** Exercise **
Return the records word for word. Pictures do not belong in the copy.

***** Dataset *****

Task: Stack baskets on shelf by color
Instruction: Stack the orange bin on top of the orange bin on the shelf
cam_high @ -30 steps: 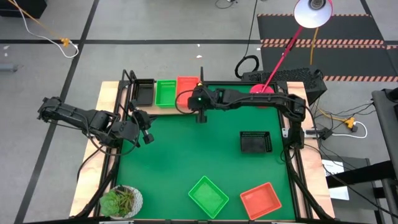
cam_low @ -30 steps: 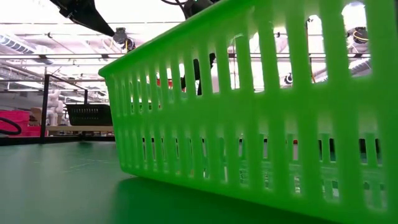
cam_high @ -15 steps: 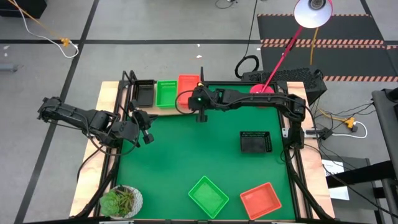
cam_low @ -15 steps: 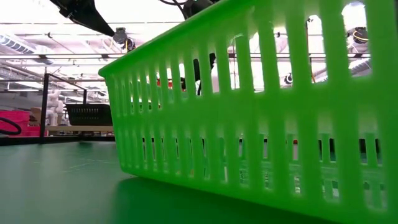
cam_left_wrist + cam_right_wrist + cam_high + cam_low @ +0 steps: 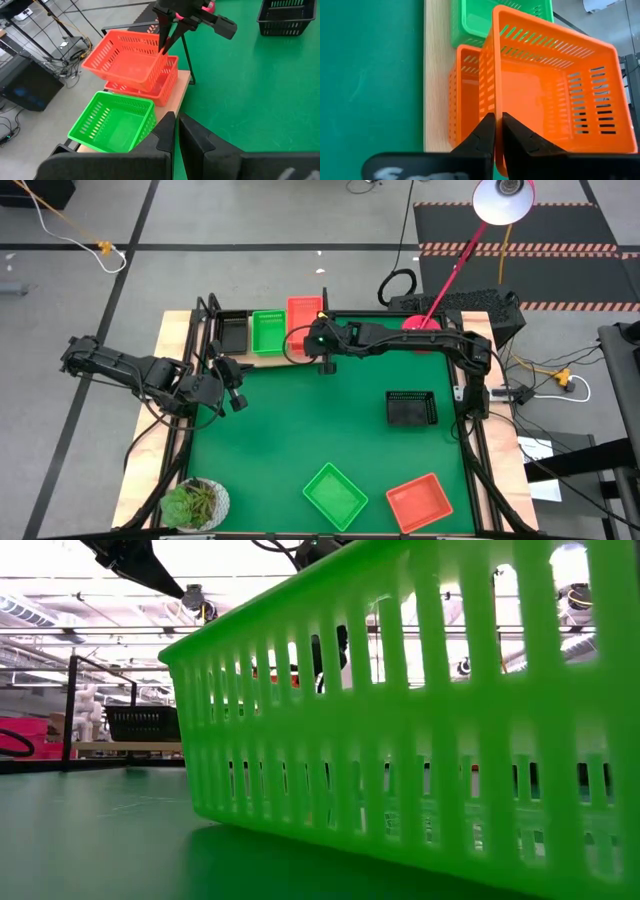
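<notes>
My right gripper (image 5: 324, 358) (image 5: 495, 116) is shut on a red-orange basket (image 5: 304, 311) (image 5: 126, 56), held tilted just above a second red-orange basket (image 5: 163, 88) that rests on the light-wood shelf (image 5: 262, 355). A green basket (image 5: 267, 330) and a black basket (image 5: 232, 332) sit beside it on the shelf. On the mat lie a black basket (image 5: 411, 408), a green one (image 5: 335, 495) and a red-orange one (image 5: 419, 502). My left gripper (image 5: 233, 392) (image 5: 176, 131) waits shut above the mat's left side, near the shelf. My right gripper pinches the red-orange basket's near long wall (image 5: 494, 100) at its rim, one finger inside the basket and one outside. The fingers (image 5: 163, 42) come from above, pointing down. The basket is lifted clear and tilted, its far side hanging lower over the basket below.
A potted plant (image 5: 195, 503) stands at the mat's near left corner. A red lamp (image 5: 503, 200) leans over the far right corner. The shelf's black uprights (image 5: 324, 302) stand close to the held basket. In the low view the green basket (image 5: 420, 720) fills the foreground.
My right gripper has carried the red-orange basket a little toward the table's far edge, farther over the shelf and the red-orange basket on it.
</notes>
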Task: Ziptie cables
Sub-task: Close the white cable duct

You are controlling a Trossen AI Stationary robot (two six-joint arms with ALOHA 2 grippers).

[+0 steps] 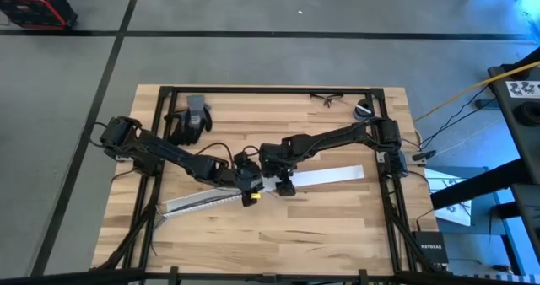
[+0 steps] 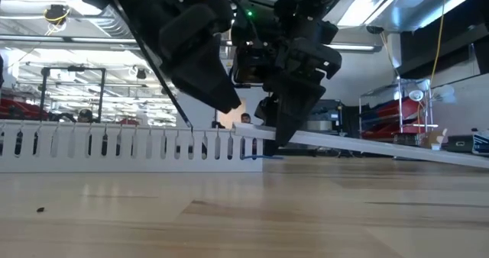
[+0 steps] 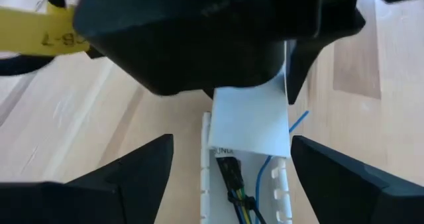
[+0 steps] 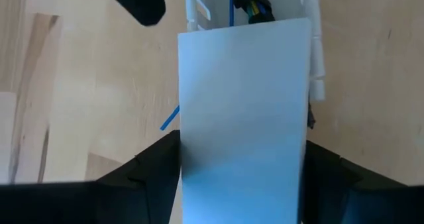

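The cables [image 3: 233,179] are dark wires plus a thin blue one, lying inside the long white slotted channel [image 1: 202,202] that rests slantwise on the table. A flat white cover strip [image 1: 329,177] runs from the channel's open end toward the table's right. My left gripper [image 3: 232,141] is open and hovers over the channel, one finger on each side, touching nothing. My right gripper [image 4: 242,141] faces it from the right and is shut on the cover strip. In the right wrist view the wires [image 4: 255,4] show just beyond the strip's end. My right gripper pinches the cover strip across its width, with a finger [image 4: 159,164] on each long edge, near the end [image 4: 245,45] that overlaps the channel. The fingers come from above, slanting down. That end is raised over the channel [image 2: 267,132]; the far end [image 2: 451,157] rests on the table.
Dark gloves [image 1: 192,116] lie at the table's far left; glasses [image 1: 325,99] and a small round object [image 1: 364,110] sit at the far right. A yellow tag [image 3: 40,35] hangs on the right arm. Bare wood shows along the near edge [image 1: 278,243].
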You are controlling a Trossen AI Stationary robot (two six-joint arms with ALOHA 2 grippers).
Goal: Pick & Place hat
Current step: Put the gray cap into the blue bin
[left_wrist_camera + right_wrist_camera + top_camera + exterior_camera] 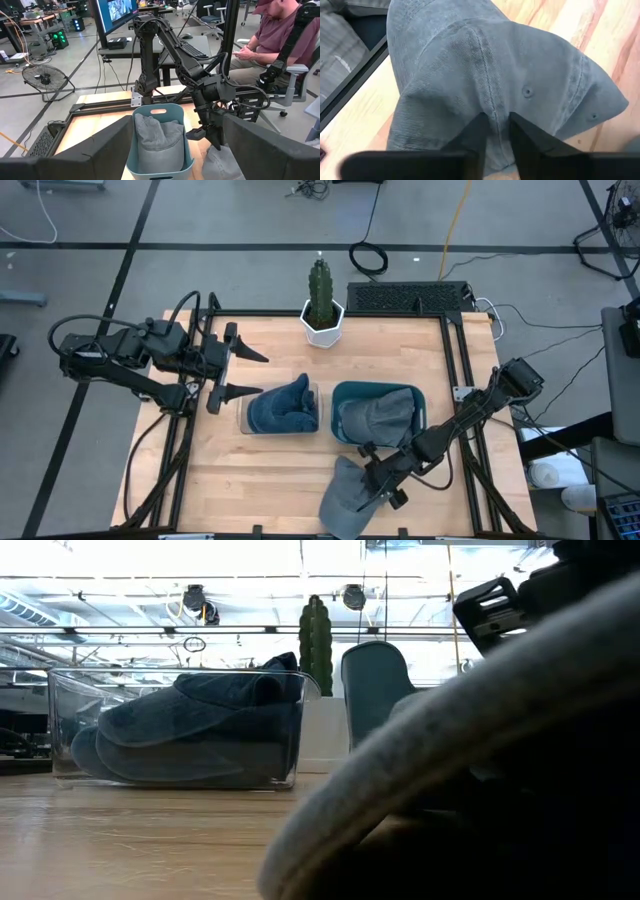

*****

** Response below **
Task: Stack baskets on shelf by color
Instruction: Stack the orange bin on top of the orange bin on the shelf
cam_high @ -30 steps: 
cam_low @ -30 steps: 
cam_high @ -15 steps: 
cam_low @ -15 steps: 
cam_left_wrist + cam_right_wrist + cam_high + cam_low @ +0 steps: 
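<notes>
My right gripper (image 5: 324, 358) (image 5: 495, 116) is shut on a red-orange basket (image 5: 304, 311) (image 5: 126, 56), held tilted just above a second red-orange basket (image 5: 163, 88) that rests on the light-wood shelf (image 5: 262, 355). A green basket (image 5: 267, 330) and a black basket (image 5: 232, 332) sit beside it on the shelf. On the mat lie a black basket (image 5: 411, 408), a green one (image 5: 335, 495) and a red-orange one (image 5: 419, 502). My left gripper (image 5: 233, 392) (image 5: 176, 131) waits shut above the mat's left side, near the shelf. My right gripper pinches the red-orange basket's near long wall (image 5: 494, 100) at its rim, one finger inside the basket and one outside. The fingers (image 5: 163, 42) come from above, pointing down. The basket is lifted clear and tilted, its far side hanging lower over the basket below.
A potted plant (image 5: 195, 503) stands at the mat's near left corner. A red lamp (image 5: 503, 200) leans over the far right corner. The shelf's black uprights (image 5: 324, 302) stand close to the held basket. In the low view the green basket (image 5: 420, 720) fills the foreground.
My right gripper has carried the red-orange basket a little toward the table's far edge, farther over the shelf and the red-orange basket on it.
</notes>
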Task: Ziptie cables
Sub-task: Close the white cable duct

You are controlling a Trossen AI Stationary robot (two six-joint arms with ALOHA 2 grippers).

[+0 steps] 
[+0 steps] 
[+0 steps] 
[+0 steps] 

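The cables [image 3: 233,179] are dark wires plus a thin blue one, lying inside the long white slotted channel [image 1: 202,202] that rests slantwise on the table. A flat white cover strip [image 1: 329,177] runs from the channel's open end toward the table's right. My left gripper [image 3: 232,141] is open and hovers over the channel, one finger on each side, touching nothing. My right gripper [image 4: 242,141] faces it from the right and is shut on the cover strip. In the right wrist view the wires [image 4: 255,4] show just beyond the strip's end. My right gripper pinches the cover strip across its width, with a finger [image 4: 159,164] on each long edge, near the end [image 4: 245,45] that overlaps the channel. The fingers come from above, slanting down. That end is raised over the channel [image 2: 267,132]; the far end [image 2: 451,157] rests on the table.
Dark gloves [image 1: 192,116] lie at the table's far left; glasses [image 1: 325,99] and a small round object [image 1: 364,110] sit at the far right. A yellow tag [image 3: 40,35] hangs on the right arm. Bare wood shows along the near edge [image 1: 278,243].
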You are controlling a Trossen AI Stationary robot (two six-joint arms with ALOHA 2 grippers).
Goal: Pick & Place hat
Current step: Put the gray cap into the blue bin
[left_wrist_camera + right_wrist_camera + top_camera + exterior_camera] 

The work on this exercise has been completed.